## Instructions to follow
Work out how many lines in the listing below carry the word "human". Give that number alone.

## Data for this task

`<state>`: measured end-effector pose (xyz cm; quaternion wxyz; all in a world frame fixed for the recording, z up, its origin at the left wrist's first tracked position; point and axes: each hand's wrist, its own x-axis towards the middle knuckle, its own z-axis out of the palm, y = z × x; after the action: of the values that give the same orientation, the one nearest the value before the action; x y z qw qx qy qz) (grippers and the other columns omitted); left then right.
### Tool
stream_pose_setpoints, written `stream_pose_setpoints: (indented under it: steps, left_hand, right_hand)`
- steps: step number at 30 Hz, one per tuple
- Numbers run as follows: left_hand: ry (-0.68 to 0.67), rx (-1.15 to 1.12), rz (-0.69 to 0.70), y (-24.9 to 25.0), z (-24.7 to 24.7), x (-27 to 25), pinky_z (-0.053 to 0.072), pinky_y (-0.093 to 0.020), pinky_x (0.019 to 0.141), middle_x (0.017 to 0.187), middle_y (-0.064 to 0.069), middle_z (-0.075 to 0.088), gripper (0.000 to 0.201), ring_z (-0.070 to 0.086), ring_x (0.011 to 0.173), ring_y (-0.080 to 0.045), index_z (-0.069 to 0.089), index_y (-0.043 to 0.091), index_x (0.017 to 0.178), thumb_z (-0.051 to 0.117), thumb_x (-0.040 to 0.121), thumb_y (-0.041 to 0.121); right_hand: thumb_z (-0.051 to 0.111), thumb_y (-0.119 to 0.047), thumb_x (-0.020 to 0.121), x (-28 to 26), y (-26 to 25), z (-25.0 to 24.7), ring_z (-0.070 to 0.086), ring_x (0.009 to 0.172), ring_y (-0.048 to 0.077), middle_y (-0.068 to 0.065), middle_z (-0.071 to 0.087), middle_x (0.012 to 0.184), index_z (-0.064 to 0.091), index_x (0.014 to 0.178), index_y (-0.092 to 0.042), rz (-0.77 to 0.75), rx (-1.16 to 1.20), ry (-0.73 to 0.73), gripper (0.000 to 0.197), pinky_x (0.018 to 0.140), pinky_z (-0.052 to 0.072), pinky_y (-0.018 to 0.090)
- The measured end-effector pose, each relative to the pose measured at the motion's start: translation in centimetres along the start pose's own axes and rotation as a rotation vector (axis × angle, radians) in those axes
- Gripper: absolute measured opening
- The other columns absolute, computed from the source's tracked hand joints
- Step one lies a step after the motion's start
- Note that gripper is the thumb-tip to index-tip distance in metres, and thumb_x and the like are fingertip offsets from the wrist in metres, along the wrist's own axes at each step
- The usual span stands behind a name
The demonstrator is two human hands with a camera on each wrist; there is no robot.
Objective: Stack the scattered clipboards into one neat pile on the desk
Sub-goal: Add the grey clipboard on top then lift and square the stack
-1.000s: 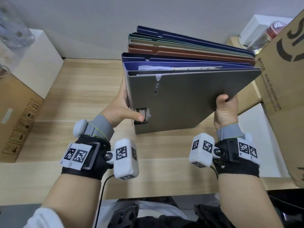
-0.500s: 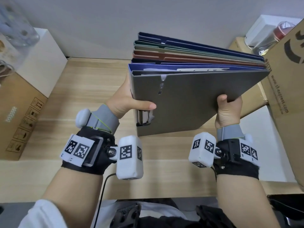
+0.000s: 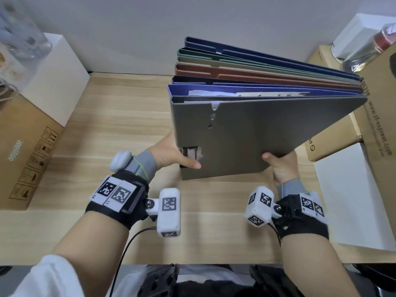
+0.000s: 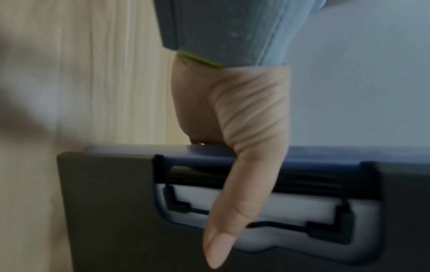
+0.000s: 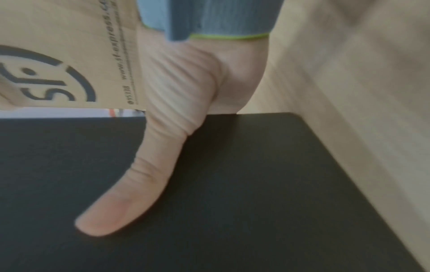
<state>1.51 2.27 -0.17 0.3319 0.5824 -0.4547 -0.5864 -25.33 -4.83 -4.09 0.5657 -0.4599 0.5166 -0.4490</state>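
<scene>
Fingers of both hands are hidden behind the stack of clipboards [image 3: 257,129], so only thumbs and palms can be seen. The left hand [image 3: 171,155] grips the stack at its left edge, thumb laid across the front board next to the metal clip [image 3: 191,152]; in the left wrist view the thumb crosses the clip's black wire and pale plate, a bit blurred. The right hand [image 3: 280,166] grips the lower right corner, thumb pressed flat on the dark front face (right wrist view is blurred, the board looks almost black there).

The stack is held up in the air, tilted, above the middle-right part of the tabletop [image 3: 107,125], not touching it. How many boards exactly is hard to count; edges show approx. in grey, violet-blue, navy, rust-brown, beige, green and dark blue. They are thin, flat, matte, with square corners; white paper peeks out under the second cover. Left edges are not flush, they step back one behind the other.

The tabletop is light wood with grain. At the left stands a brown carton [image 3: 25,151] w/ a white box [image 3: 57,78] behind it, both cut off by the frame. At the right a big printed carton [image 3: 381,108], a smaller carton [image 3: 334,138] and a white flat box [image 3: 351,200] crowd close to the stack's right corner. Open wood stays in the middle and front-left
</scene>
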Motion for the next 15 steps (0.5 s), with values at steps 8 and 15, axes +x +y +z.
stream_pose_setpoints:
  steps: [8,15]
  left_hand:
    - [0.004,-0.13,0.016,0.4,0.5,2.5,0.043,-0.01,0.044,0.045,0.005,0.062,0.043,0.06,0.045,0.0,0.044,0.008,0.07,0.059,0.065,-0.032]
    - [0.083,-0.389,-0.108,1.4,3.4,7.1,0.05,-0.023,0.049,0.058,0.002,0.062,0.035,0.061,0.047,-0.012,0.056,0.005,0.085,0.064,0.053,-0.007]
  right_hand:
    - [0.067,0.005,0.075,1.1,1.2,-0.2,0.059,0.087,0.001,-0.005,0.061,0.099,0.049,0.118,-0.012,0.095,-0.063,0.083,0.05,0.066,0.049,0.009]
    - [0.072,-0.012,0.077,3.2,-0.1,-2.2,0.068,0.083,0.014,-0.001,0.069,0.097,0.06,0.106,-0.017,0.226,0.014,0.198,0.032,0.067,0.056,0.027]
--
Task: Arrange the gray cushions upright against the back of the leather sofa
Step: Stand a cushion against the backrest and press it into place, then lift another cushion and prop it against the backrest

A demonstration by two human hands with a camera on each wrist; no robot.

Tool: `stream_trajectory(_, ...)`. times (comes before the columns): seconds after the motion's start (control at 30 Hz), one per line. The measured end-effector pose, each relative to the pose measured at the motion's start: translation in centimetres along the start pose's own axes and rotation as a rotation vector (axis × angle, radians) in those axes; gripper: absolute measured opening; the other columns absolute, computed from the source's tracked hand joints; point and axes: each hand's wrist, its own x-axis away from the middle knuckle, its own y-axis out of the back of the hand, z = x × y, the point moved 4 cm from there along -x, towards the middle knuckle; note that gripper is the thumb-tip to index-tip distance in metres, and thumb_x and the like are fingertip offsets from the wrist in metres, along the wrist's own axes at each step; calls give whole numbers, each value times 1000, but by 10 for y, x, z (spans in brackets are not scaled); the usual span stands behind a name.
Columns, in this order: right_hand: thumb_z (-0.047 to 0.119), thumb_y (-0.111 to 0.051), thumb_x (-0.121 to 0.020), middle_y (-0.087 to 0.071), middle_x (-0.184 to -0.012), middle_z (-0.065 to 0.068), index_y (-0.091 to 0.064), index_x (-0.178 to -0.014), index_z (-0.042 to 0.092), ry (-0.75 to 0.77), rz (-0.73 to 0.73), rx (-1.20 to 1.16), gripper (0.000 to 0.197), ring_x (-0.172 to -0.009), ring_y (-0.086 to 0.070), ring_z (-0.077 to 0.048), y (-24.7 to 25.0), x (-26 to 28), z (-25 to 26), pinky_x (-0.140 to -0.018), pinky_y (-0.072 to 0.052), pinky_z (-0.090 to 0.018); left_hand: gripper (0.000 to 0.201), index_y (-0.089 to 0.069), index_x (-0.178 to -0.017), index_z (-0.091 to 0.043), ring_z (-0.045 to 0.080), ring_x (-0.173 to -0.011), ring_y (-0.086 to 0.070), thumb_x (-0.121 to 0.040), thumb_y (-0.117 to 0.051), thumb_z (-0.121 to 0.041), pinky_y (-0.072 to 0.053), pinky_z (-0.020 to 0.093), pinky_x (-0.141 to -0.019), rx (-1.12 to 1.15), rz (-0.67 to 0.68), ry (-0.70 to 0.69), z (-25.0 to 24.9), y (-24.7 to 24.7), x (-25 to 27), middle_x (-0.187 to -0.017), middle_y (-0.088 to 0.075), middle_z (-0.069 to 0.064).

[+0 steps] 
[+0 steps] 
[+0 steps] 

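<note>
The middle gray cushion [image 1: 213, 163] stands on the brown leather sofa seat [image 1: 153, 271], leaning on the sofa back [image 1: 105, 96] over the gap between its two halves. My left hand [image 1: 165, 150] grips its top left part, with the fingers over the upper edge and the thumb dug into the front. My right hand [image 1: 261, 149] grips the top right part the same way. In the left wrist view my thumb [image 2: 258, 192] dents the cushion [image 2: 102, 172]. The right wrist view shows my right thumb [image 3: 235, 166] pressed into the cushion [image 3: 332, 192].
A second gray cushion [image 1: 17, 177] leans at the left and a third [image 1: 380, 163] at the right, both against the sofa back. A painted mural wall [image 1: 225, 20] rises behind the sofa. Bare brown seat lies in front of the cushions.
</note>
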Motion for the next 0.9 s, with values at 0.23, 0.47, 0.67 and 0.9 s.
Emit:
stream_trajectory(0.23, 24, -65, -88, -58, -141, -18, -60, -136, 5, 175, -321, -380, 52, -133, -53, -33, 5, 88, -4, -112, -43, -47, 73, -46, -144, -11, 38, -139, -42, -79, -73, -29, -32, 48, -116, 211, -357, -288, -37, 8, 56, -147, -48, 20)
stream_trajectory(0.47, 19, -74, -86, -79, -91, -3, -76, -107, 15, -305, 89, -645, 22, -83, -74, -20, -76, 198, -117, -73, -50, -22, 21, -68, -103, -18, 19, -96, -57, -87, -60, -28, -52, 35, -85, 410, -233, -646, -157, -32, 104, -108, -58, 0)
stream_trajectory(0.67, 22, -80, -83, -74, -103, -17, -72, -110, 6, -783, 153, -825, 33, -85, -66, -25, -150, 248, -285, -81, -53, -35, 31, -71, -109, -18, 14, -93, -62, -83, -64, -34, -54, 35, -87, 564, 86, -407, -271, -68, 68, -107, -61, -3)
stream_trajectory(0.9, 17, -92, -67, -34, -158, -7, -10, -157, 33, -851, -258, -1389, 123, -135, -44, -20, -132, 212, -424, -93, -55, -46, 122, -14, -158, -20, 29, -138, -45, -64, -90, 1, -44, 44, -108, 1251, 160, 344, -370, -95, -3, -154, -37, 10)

## Solution
2